Exercise brief:
Give the listing again word for word. Skip the pictures.

--*--

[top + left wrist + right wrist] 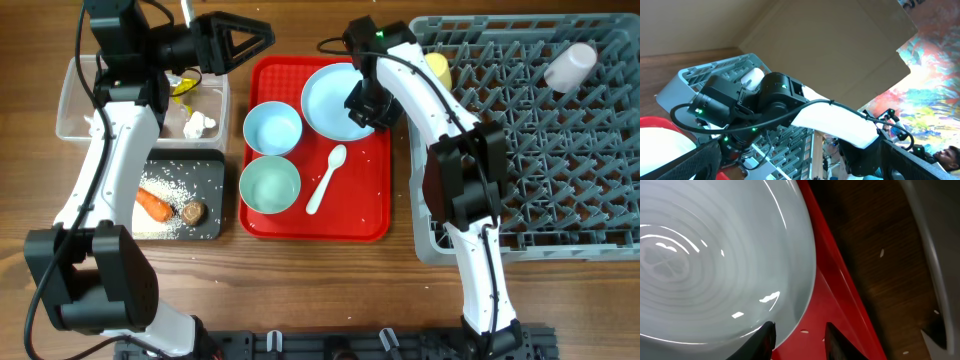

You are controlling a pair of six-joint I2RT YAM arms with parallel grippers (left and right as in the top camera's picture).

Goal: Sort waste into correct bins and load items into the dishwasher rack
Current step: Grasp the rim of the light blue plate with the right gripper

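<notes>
Straddling the rim of the light blue plate (pixel 715 255), the right gripper (pixel 800 340) stands narrowly parted, one fingertip over the plate and one over the red tray (pixel 370 200) — placed, seemingly, to pinch the edge for the dishwasher rack (pixel 560 150); the left gripper (pixel 245 42) hangs wide and empty near the clear tub (pixel 70 110)

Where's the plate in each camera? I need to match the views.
Overhead: plate on the upper right of the red tray, right gripper at its right edge.
Left wrist: probably the pale curve at bottom left, but it is too cropped to be sure.
Right wrist: fills the left and centre, rim between the fingertips.
Shared landmark: the red tray, bottom left in left wrist, right of the rim in right wrist.
</notes>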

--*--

Response to this task:
[top + left wrist + right wrist] 

You are controlling a pair of six-joint I2RT YAM arms with parallel grippers (left and right as in the top camera's picture).

Goal: Sort waste into correct bins and load items into the dishwasher rack
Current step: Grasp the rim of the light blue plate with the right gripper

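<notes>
Straddling the rim of the light blue plate (pixel 715 255), the right gripper (pixel 800 340) stands narrowly parted, one fingertip over the plate and one over the red tray (pixel 370 200) — placed, seemingly, to pinch the edge for the dishwasher rack (pixel 560 150); the left gripper (pixel 245 42) hangs wide and empty near the clear tub (pixel 70 110)

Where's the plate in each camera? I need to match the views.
Overhead: plate on the upper right of the red tray, right gripper at its right edge.
Left wrist: probably the pale curve at bottom left, but it is too cropped to be sure.
Right wrist: fills the left and centre, rim between the fingertips.
Shared landmark: the red tray, bottom left in left wrist, right of the rim in right wrist.
</notes>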

What this exercise asked for has been supplied.